**WORK TO BE COMPLETED:** Output exactly, with nothing added, the entries from the first line through the line with "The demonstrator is".

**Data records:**
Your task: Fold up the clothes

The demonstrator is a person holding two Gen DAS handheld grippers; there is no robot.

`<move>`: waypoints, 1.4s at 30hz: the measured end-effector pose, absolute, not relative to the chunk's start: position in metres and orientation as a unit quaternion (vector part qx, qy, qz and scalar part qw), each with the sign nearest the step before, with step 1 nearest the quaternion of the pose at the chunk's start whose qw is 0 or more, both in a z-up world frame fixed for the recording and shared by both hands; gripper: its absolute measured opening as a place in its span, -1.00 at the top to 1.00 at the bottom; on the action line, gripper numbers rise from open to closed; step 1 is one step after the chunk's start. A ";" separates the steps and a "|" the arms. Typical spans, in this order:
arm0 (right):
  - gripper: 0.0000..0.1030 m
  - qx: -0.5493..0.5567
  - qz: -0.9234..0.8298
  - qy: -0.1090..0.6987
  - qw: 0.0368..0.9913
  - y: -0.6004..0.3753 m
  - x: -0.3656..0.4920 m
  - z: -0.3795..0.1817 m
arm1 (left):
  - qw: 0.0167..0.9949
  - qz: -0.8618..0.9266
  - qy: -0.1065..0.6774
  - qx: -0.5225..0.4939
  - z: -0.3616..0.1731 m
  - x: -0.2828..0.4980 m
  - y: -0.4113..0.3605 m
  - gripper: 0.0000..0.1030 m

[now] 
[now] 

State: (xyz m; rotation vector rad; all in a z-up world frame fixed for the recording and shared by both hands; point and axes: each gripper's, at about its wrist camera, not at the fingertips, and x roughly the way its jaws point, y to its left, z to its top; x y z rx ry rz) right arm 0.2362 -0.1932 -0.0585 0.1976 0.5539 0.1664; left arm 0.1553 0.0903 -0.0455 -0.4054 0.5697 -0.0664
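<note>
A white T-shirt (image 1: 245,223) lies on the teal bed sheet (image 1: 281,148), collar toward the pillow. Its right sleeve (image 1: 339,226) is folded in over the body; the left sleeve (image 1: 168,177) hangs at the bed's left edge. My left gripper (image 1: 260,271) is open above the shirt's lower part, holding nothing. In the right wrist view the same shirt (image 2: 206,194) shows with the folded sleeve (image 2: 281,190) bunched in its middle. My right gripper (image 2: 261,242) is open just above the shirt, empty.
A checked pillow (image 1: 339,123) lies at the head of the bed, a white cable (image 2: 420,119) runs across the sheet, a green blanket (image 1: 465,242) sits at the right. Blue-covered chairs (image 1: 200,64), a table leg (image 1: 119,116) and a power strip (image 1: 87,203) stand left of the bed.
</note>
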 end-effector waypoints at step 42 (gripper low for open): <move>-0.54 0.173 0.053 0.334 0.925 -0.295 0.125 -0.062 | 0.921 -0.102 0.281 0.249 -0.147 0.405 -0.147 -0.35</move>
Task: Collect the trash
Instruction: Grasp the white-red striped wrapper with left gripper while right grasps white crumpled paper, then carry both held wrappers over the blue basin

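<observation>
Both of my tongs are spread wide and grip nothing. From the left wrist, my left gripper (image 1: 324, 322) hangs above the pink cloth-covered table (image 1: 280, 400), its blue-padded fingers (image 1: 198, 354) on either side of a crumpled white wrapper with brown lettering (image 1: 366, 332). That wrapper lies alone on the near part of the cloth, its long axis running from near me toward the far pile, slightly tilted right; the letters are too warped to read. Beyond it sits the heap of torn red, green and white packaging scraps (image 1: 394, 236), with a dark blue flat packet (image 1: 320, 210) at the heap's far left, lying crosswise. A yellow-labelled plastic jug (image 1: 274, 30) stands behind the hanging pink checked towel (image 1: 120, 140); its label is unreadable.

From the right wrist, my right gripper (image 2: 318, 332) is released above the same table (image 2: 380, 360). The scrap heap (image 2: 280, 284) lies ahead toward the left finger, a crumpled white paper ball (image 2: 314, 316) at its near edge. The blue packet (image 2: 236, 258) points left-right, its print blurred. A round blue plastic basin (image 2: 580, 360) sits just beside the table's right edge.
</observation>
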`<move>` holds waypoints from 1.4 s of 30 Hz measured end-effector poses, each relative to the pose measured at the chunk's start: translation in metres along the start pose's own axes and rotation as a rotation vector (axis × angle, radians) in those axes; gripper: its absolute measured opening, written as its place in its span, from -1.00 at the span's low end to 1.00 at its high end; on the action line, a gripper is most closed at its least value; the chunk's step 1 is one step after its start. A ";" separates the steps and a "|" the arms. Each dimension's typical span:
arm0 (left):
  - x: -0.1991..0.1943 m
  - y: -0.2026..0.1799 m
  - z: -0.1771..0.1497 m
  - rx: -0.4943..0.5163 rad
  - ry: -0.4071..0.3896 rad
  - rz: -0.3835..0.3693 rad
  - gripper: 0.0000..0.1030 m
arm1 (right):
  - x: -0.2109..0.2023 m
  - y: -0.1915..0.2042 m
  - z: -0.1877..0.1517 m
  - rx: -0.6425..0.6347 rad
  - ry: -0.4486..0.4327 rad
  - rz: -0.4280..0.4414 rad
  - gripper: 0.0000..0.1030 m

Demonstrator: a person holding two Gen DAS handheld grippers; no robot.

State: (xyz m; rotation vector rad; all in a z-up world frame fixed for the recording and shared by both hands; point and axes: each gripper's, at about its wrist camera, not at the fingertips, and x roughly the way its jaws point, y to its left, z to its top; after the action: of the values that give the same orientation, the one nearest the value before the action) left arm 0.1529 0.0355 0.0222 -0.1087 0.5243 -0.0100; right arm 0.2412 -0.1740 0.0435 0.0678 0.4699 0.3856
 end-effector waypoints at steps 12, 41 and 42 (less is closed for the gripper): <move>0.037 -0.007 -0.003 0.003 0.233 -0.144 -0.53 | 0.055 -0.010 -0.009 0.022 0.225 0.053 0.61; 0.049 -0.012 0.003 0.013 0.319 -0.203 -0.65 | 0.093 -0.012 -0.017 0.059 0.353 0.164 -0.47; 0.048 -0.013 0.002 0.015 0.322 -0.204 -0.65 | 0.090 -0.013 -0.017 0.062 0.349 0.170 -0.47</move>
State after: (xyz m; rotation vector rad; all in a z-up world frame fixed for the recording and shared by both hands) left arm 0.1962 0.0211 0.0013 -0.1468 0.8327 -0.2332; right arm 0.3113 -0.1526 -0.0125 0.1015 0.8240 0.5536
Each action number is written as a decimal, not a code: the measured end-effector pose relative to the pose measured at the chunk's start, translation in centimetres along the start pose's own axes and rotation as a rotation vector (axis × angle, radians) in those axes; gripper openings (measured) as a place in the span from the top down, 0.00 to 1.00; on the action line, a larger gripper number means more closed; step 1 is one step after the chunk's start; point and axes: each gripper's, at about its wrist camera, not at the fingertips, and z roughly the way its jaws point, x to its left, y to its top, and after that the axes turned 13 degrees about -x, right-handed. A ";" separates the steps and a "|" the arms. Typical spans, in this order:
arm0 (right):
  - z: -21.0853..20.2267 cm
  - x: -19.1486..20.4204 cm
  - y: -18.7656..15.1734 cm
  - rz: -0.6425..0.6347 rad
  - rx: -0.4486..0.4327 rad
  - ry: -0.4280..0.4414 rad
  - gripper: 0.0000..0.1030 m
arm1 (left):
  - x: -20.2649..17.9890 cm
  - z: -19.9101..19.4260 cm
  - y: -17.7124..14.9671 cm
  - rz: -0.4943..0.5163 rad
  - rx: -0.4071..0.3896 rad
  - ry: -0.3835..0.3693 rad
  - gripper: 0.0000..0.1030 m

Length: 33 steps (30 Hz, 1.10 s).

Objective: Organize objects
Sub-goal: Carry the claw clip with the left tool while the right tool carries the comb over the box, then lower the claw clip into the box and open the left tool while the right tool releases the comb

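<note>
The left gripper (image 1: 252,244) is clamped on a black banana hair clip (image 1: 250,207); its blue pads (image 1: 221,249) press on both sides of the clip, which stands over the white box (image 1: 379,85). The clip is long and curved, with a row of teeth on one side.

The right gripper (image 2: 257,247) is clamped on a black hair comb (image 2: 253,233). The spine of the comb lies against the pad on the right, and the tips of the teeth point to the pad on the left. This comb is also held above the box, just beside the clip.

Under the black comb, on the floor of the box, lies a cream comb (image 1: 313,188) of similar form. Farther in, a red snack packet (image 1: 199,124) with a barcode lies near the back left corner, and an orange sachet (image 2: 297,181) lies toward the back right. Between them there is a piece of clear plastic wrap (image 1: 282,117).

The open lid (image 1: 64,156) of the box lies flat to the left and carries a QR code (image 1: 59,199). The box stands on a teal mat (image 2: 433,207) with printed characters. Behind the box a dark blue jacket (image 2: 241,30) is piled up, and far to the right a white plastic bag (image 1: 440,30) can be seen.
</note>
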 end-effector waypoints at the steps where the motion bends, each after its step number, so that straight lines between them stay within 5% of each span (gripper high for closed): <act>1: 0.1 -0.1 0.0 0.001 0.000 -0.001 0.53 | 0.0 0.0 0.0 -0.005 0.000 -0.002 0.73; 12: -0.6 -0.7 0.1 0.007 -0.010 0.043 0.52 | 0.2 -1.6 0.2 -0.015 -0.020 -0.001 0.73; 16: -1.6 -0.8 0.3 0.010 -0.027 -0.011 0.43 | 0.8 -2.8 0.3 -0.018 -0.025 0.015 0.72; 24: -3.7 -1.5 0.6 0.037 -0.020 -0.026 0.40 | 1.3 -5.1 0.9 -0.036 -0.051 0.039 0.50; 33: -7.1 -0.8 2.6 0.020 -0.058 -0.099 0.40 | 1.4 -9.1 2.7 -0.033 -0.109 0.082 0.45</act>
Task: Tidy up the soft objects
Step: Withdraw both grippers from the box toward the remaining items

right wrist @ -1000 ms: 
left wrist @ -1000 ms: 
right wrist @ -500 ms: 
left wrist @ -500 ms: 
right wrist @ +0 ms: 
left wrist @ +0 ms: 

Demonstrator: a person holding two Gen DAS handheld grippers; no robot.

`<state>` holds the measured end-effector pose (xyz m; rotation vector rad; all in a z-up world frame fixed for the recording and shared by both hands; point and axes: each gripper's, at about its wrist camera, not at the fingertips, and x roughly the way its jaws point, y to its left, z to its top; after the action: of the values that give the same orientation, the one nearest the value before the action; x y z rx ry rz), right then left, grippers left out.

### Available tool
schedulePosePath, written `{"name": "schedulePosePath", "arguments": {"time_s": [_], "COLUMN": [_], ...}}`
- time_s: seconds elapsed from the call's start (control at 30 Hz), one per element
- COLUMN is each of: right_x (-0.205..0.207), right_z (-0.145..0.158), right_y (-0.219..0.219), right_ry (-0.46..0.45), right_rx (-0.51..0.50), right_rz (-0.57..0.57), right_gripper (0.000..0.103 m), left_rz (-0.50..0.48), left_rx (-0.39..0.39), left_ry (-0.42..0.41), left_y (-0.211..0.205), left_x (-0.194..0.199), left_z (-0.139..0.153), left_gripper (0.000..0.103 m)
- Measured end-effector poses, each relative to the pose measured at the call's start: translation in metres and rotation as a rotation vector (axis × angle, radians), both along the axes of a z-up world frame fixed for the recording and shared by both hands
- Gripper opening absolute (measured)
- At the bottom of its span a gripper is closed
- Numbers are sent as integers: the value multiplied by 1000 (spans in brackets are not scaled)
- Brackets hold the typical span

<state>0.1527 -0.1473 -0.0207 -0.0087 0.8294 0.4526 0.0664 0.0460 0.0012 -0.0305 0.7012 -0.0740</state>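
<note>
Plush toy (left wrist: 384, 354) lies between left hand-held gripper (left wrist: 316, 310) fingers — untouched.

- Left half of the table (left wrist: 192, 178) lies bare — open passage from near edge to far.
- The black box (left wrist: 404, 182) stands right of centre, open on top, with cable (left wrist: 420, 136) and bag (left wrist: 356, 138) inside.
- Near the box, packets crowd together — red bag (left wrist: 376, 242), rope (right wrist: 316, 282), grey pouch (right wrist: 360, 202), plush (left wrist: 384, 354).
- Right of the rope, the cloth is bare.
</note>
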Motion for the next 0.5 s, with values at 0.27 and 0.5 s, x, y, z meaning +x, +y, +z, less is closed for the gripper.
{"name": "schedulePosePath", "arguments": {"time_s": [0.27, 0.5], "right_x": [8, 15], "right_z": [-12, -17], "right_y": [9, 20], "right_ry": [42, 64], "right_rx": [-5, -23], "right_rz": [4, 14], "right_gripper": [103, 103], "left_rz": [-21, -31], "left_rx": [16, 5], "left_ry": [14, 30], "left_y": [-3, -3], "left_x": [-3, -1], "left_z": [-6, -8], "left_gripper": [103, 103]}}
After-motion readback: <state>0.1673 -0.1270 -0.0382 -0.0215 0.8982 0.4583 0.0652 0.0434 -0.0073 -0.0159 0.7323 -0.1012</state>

**RESULT OF THE EXERCISE:**
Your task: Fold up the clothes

The demonstrator is a person holding two Gen DAS handheld grippers; there is no robot.

That finishes the exercise.